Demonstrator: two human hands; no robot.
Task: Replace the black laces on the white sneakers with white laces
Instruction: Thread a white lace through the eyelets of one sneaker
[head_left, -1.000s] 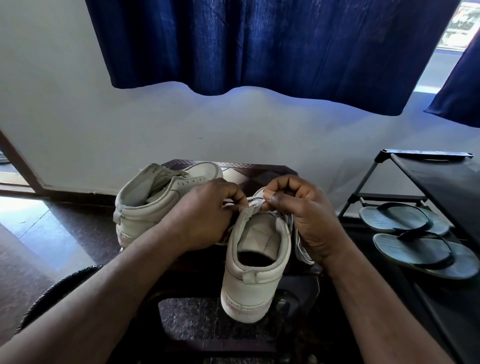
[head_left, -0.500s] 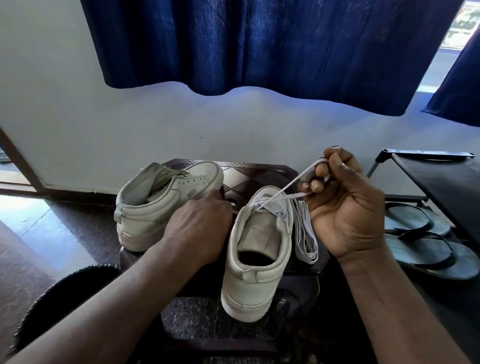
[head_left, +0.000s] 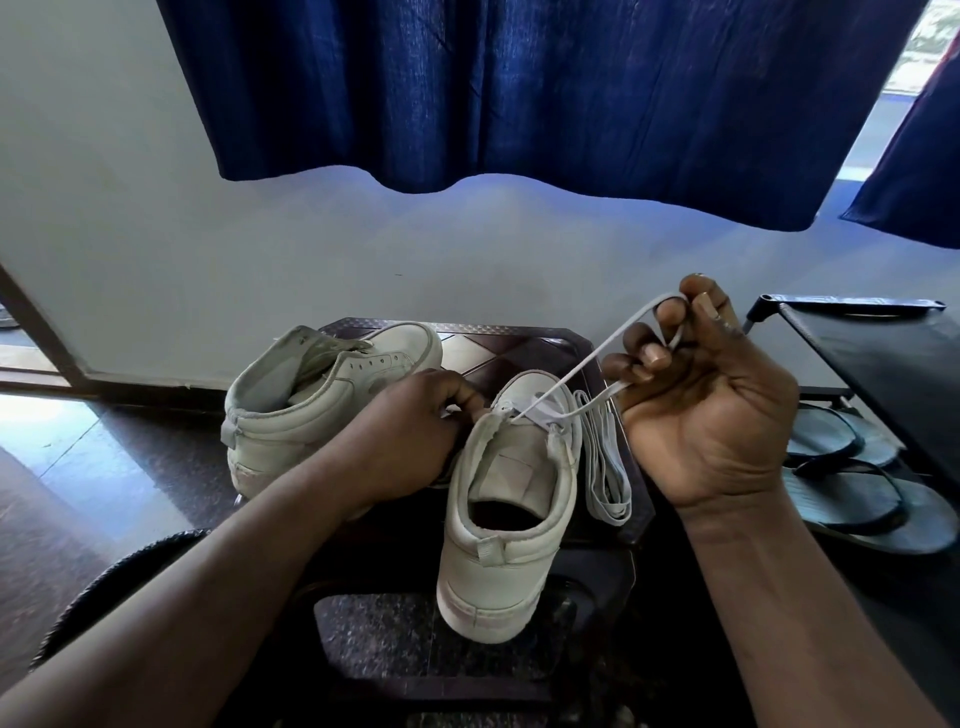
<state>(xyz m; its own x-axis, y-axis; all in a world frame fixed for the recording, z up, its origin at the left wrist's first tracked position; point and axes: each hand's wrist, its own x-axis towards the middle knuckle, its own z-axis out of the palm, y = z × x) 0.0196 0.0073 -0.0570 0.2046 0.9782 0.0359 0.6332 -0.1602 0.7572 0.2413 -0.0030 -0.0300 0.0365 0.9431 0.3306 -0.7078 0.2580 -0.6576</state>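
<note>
Two white sneakers sit on a dark stool. The near sneaker points away from me, heel toward me. A white lace runs taut from its top eyelets up to my right hand, which holds both strands raised to the right, wound around curled fingers. My left hand grips the near sneaker's left side by the eyelets. The second sneaker lies to the left, unlaced with bare eyelets. A folded white lace lies beside the near sneaker's right side. No black lace is visible.
A black shoe rack stands at the right with a pair of blue-grey flip-flops on its lower shelf. A dark round object sits on the floor at lower left. Blue curtains hang above against a pale wall.
My right hand has pulled away from the near sneaker's eyelets, up and to the right, drawing the white lace taut. My left hand has stayed at the sneaker's left side.
</note>
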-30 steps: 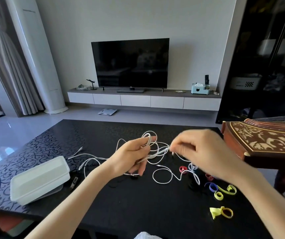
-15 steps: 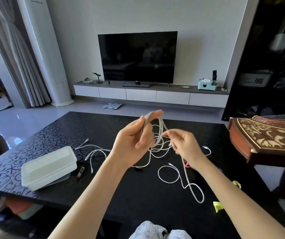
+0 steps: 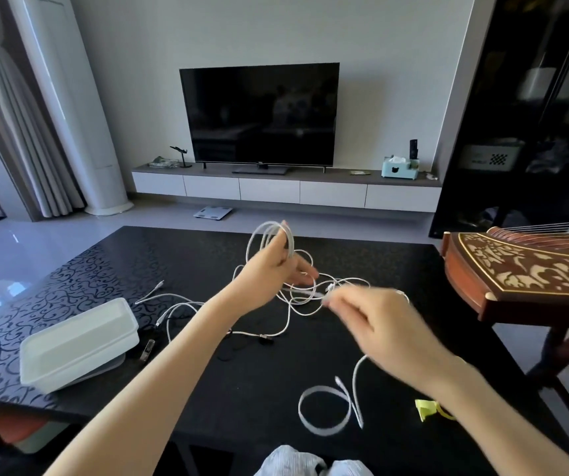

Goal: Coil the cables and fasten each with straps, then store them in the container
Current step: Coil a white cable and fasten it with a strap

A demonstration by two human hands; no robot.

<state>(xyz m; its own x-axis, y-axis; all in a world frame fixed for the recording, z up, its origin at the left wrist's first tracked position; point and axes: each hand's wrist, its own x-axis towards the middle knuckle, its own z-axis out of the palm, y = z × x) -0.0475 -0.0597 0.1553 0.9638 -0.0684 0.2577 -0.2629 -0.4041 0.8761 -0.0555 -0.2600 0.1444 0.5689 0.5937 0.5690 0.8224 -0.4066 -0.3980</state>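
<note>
My left hand [image 3: 272, 269] is raised above the black table [image 3: 104, 269] and grips a few loops of a white cable [image 3: 269, 231]. My right hand [image 3: 376, 321], blurred by motion, pinches the same cable lower down to the right. The cable's tail [image 3: 324, 407] dangles in a loop below my right hand. More white cables [image 3: 180, 304] lie tangled on the table under both hands. A white plastic container [image 3: 80, 341] rests on its lid at the left. A yellow strap [image 3: 429, 408] shows beside my right forearm.
A carved wooden zither [image 3: 523, 269] on a stand juts over the table's right side. A small dark connector [image 3: 147, 350] lies next to the container. Beyond the table are a television [image 3: 259, 115], a low white cabinet and a dark cabinet at right.
My right hand has swung down and to the right, drawing the cable out from the coil. My left hand keeps the loops raised. The camera has tilted, hiding most straps behind my right arm.
</note>
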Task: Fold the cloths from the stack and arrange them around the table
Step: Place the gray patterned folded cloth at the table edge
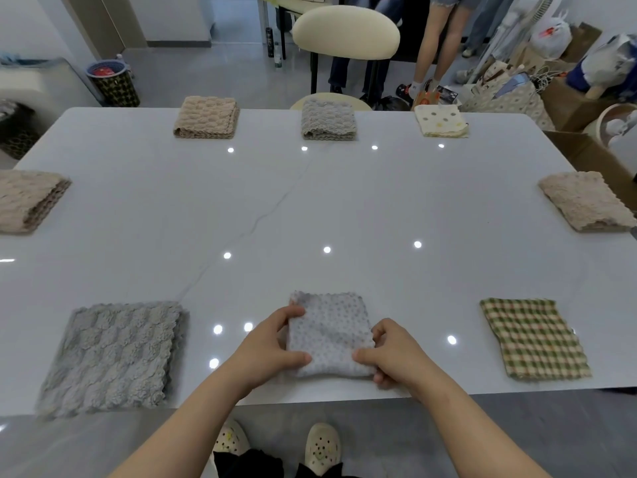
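Along the near edge of the table (310, 208), a folded grey textured cloth (110, 357) lies flat at far left. The left hand (272, 343) pinches the left edge of the folded grey dotted cloth (331, 332), which rests on the tabletop at centre. The right hand (393, 353) pinches its right edge. A folded plaid cloth (534, 339) lies apart at right.

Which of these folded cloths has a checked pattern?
The green checked cloth, near right on the table; the others are textured beige or grey, or spotted like the dotted grey cloth beside it.
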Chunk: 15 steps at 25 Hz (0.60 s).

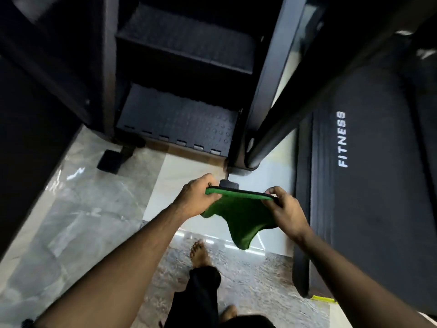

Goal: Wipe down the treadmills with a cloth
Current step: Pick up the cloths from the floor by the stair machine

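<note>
Green soft fabric cloth (238,217) is up in the air, low-centre of view, pulled taut along its top edge btwn both hands w/ the rest sagging in a loose point toward the floor; it touches no machine. Left hand (197,196) grips the left end, fingers curled round the edge. Right hand (287,210) grips the right end likewise, so both are closed on the cloth & neither is free. A thin dark strip runs along the taut edge: trim or shadow, can't tell. Step in hand, as I read it: spreading or refolding the cloth to ready it, not wiping yet, since it has no contact w/ any surface. Long black treadmill deck w/ white "FITNESS" lettering (378,185) lies to the right, its ribbed side rail just beside the right hand & running from near to far. Far-centre sits a black stepped machine w/ studded rubber treads (179,117), prob. a stair climber, w/ its round black levelling foot (229,184) on the floor just beyond the cloth. Glossy grey marble-look tiled floor (78,209) fills the left & near side; the person's bare foot (199,254) shows below the cloth, a dark trouser leg nearer. Next move, prob.: fold or bunch the cloth into one hand, swing right, lay it flat on the treadmill's side rail & stroke along its length w/ even pressure. That calls for a compact pad w/ no hanging corner, as the loose tail could drag on the floor or snag. Frame is blurred, so how clean the deck is, & how much of the job is done, can't be judged.
</note>
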### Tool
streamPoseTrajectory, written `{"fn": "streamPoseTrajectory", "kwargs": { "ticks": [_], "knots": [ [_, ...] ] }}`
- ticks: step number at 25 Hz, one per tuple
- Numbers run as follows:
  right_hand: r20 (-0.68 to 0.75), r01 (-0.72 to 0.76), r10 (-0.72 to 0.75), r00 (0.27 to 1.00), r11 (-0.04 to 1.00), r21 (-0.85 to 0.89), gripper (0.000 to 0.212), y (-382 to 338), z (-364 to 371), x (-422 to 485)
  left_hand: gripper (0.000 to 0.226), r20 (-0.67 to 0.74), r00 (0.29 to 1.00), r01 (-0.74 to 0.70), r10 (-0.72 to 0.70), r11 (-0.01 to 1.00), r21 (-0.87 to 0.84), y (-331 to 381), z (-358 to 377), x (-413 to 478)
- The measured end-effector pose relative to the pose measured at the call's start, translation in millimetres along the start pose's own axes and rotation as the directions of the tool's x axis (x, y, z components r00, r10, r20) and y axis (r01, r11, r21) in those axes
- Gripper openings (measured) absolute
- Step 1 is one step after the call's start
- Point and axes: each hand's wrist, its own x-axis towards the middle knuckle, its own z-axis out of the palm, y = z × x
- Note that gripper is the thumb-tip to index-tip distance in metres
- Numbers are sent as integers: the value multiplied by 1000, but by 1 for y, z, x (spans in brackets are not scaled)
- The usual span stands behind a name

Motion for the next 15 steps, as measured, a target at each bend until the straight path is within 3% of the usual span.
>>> {"fn": "streamPoseTrajectory", "kwargs": {
  "ticks": [2,4,5,7,10,14,15],
  "knots": [
    [8,31,-31,999,992,-119,11,-21,-35,-45,17,-5,998,-55,55,990,-132,54,-22,-35],
    [-2,135,-142,990,950,-282,40,-34,-59,-90,15,53,984,-160,173,968,-196,112,-35,-69],
    [1,213,-221,975,939,-270,55,-40,-64,-113,17,108,968,-204,227,960,-189,138,-35,-86],
    [-36,387,-388,921,921,-42,71,-48,-74,-166,21,209,919,-307,334,940,-151,190,-27,-131],
    [-176,444,-412,894,866,229,56,-49,-90,-229,40,288,859,-348,422,897,-274,240,-14,-194],
    [-433,459,-286,855,808,371,23,-36,-118,-293,78,50,895,-402,444,848,-345,249,0,-248],
    [-485,460,-245,839,795,394,18,-36,-127,-311,85,55,896,-404,441,859,-315,245,9,-258]
  ]
}}
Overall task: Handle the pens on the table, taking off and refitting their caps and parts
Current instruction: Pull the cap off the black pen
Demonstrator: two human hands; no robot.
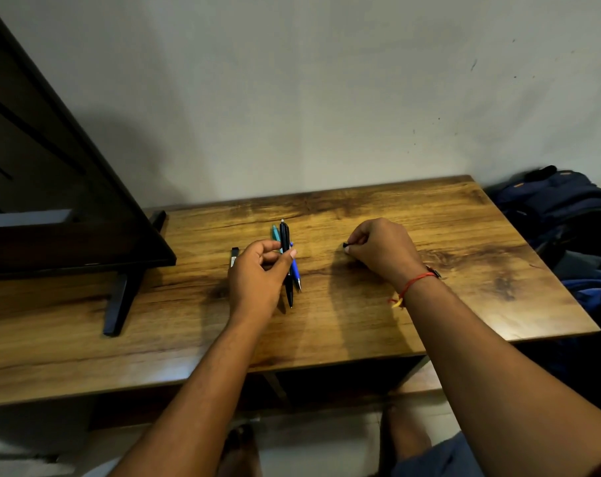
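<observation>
My left hand point(257, 273) pinches a black pen point(286, 256) between thumb and fingers, the pen pointing toward the wall with its tip toward me. Right beside it a blue pen point(295, 270) lies on the wooden table point(430, 304). A teal pen point(275, 232) shows just past my left fingers. A black cap-like piece point(234, 257) lies to the left of that hand. My right hand point(378, 249) rests on the table to the right and pinches a small black pen part point(346, 245) at its fingertips.
A dark monitor or TV point(51, 201) on a black stand point(120, 304) fills the table's left side. The grey wall point(326, 98) runs along the back edge. Dark blue bags point(560, 208) sit beyond the right edge.
</observation>
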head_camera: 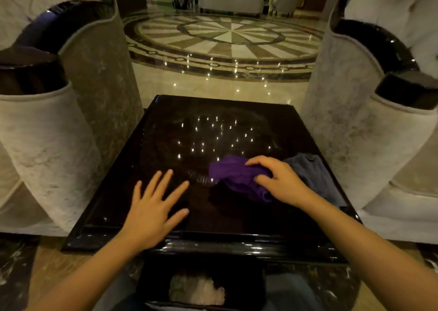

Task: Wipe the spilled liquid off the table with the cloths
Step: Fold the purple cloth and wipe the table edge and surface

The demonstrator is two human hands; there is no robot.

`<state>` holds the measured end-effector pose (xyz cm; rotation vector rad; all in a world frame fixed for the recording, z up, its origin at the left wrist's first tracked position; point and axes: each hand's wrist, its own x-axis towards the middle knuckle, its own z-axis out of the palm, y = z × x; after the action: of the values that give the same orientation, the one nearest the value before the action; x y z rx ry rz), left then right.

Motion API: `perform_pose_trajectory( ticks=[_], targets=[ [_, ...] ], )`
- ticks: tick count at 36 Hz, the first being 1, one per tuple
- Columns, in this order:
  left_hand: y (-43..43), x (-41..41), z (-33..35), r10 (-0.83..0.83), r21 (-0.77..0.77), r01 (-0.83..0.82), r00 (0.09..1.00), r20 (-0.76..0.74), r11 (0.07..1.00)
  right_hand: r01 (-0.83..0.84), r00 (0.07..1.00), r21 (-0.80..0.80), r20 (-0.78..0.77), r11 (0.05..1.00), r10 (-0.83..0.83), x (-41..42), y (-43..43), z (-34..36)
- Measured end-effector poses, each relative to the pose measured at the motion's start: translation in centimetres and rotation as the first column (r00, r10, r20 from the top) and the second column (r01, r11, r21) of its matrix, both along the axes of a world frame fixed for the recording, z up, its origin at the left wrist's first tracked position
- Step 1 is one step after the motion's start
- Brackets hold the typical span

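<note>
A glossy black square table fills the middle of the view. My right hand grips a crumpled purple cloth on the table's near right part. A grey-blue cloth lies just right of it, by the table's right edge. A wet streak glints on the tabletop directly left of the purple cloth. My left hand rests flat on the near left of the table, fingers spread, holding nothing.
Two pale upholstered armchairs with black trim flank the table, one at the left, one at the right. A patterned marble floor stretches beyond the table. A dark bin with pale material inside stands under the near edge.
</note>
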<state>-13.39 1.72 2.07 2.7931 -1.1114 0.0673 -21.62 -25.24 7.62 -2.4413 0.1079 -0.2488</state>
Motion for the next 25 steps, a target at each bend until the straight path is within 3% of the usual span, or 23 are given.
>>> perform_pose_trajectory(
  ticks=[8, 15, 20, 25],
  targets=[
    [-1.1, 6.2, -1.2, 0.354, -0.067, -0.361, 0.930, -0.098, 0.930, 0.340, 0.931, 0.015, 0.136, 0.940, -0.338, 3.2, -7.6, 3.0],
    [-0.9, 7.8, -2.4, 0.404, -0.073, -0.421, 0.897, -0.179, 0.904, 0.478, 0.877, -0.135, 0.133, 0.868, -0.462, 5.7, -14.1, 2.7],
    [-1.0, 7.8, -2.3, 0.393, -0.052, -0.408, 0.902, -0.177, 0.912, 0.406, 0.913, -0.201, 0.055, 0.891, -0.404, 6.8, -15.0, 0.5],
    [-1.0, 8.0, -2.5, 0.378, -0.021, -0.389, 0.907, -0.187, 0.921, 0.215, 0.909, -0.311, -0.283, 0.926, -0.306, 8.6, -13.4, -2.3]
  ],
)
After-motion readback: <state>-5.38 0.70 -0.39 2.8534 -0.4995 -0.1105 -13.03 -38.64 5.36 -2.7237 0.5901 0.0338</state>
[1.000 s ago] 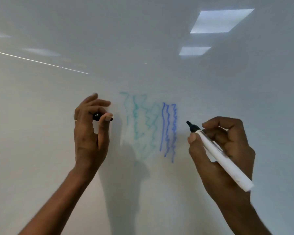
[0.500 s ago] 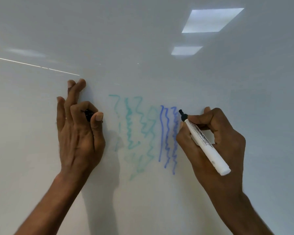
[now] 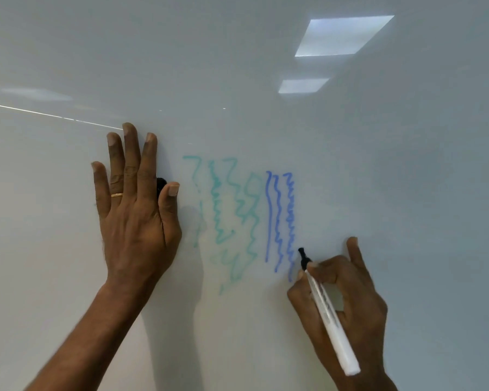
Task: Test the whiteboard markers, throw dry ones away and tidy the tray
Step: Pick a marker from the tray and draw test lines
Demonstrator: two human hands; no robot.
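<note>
While right fingers grip marker, tip beside blue squiggles, left fingers straight, thumb pinching cap.

A person's right hand grips a white marker on a glossy whiteboard, its black tip just right of the lower end of three wavy blue lines. The left hand, wearing a gold ring, lies flat on the board with fingers straight, a black cap pinched between thumb and forefinger. Fainter teal squiggles run between the left hand and the blue lines, and ceiling light reflections show above.
</note>
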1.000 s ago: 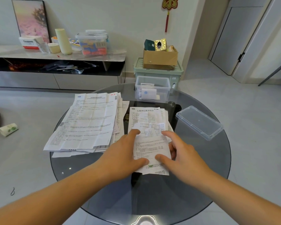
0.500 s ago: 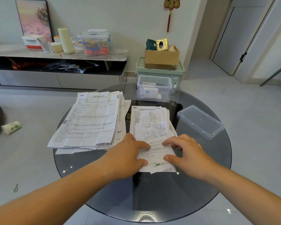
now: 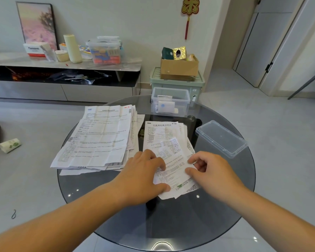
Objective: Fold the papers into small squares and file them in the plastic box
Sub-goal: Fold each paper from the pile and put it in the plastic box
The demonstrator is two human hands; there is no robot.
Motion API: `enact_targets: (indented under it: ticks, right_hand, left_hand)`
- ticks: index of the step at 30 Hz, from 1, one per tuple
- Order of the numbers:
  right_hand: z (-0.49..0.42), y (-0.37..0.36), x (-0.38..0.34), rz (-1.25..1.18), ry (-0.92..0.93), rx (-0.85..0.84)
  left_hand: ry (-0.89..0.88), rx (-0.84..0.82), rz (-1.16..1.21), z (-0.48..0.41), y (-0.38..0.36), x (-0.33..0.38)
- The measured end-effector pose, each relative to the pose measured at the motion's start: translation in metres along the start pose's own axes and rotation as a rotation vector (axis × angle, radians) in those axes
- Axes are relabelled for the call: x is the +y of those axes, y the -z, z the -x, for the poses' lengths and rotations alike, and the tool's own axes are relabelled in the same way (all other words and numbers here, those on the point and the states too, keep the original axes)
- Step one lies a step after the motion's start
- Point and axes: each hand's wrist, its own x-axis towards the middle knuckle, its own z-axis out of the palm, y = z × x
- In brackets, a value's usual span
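Observation:
A narrow stack of printed papers (image 3: 165, 140) lies on the round glass table (image 3: 171, 224). My left hand (image 3: 144, 171) lies on the near left edge of its top sheet, fingers and thumb curled onto the paper. My right hand (image 3: 207, 171) pinches the sheet's right edge between thumb and bent fingers. A wider pile of unfolded sheets (image 3: 98, 137) sits to the left. The clear plastic box (image 3: 170, 101) stands at the far side with folded papers inside. Its clear lid (image 3: 221, 138) lies at the right.
A green bin (image 3: 196, 84) with a cardboard box (image 3: 179, 67) on top stands behind the table. A low cabinet (image 3: 62, 64) with containers runs along the left wall. A paper roll (image 3: 9, 145) lies on the floor at left.
Both hands slid toward me along the top sheet. My right fingers curled in from flat to a pinch on the right edge, and the near end of the sheet skewed.

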Motion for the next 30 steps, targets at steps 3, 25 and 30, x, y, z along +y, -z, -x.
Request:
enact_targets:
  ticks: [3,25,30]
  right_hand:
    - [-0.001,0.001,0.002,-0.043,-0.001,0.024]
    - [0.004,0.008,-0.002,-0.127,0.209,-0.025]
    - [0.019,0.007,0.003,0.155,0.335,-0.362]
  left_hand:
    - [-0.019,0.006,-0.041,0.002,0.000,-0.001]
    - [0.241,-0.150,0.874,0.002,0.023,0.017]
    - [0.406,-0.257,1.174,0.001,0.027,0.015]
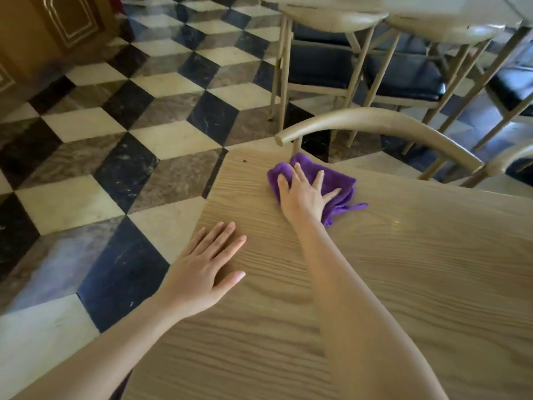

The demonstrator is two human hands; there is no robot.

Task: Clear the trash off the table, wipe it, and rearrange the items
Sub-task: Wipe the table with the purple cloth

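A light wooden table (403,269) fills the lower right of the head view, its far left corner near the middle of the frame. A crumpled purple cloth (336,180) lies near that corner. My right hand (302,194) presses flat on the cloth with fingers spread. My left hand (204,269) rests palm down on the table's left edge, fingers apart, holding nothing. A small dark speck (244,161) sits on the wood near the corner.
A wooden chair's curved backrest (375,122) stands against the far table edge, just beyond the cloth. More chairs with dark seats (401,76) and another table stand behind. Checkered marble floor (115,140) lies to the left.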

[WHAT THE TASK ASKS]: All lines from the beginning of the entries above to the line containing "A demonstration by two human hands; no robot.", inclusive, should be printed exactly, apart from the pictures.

[ANSWER BELOW]:
Demonstrator: two human hands; no robot.
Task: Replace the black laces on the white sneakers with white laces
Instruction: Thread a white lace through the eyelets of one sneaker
[head_left, -1.000s] 
[head_left, -0.500s] 
[head_left, +0.000s] 
<state>(xyz m; its own x-axis, y-axis; all in a world frame fixed for the recording, z up, its origin at the left wrist's first tracked position; point and axes: each hand's wrist, its own x-axis towards the middle knuckle, its own z-axis out of the palm, y = z × x) 0.0196 0.0073 -0.0570 0.2046 0.9782 0.0359 0.6332 -0.1602 0.7572 0.2413 -0.0030 -0.0300 0.0365 0.9431 0.3306 -0.7078 0.2580 -0.6576</state>
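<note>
Two white sneakers sit on a dark stool. The near sneaker points away from me, heel toward me. A white lace runs taut from its top eyelets up to my right hand, which holds both strands raised to the right, wound around curled fingers. My left hand grips the near sneaker's left side by the eyelets. The second sneaker lies to the left, unlaced with bare eyelets. A folded white lace lies beside the near sneaker's right side. No black lace is visible.
A black shoe rack stands at the right with a pair of blue-grey flip-flops on its lower shelf. A dark round object sits on the floor at lower left. Blue curtains hang above against a pale wall.
My right hand has pulled away from the near sneaker's eyelets, up and to the right, drawing the white lace taut. My left hand has stayed at the sneaker's left side.
</note>
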-30 steps: 
-15 steps: 
+0 steps: 

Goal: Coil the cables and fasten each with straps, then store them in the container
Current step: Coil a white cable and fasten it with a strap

A demonstration by two human hands; no robot.

Nothing else remains to be done for this exercise.